# [TASK TO CARRY OUT]
Copy nothing but the lines below, from the one with "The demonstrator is" through the one with "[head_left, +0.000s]", exactly as written; no pictures should appear.

# [THE DATA]

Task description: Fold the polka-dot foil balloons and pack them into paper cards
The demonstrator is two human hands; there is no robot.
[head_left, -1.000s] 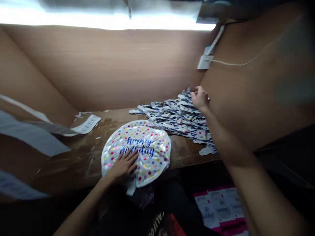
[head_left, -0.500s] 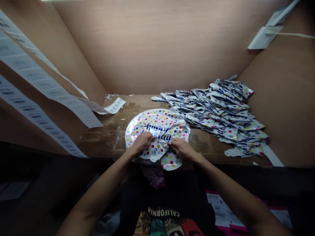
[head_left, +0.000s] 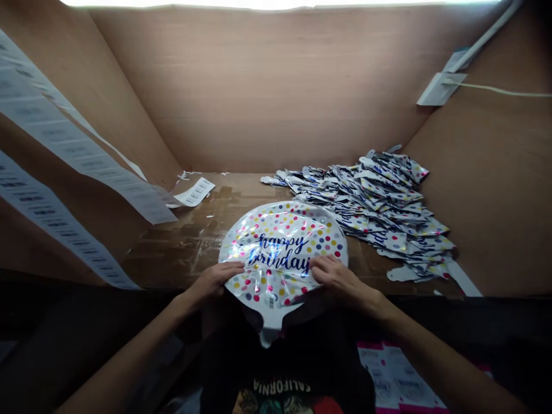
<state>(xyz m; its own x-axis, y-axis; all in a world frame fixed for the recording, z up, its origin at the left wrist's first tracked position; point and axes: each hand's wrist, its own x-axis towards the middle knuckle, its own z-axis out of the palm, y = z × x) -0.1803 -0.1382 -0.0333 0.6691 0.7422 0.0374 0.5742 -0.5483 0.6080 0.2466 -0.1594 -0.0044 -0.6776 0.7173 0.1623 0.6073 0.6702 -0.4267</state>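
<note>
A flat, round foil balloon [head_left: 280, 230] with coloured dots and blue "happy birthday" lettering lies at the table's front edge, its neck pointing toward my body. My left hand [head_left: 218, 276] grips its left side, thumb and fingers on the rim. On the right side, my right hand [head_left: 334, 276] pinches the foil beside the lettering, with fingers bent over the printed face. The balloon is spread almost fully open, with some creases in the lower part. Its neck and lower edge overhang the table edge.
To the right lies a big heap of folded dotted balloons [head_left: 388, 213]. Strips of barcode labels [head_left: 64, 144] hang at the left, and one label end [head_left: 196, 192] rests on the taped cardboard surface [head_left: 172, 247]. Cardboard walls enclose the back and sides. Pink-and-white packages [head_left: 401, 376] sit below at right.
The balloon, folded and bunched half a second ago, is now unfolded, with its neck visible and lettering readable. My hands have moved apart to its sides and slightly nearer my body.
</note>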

# [SOLUTION BELOW]
The demonstrator is two human hands; there is no robot.
[head_left, -1.000s] 
[head_left, -0.500s] 
[head_left, +0.000s] 

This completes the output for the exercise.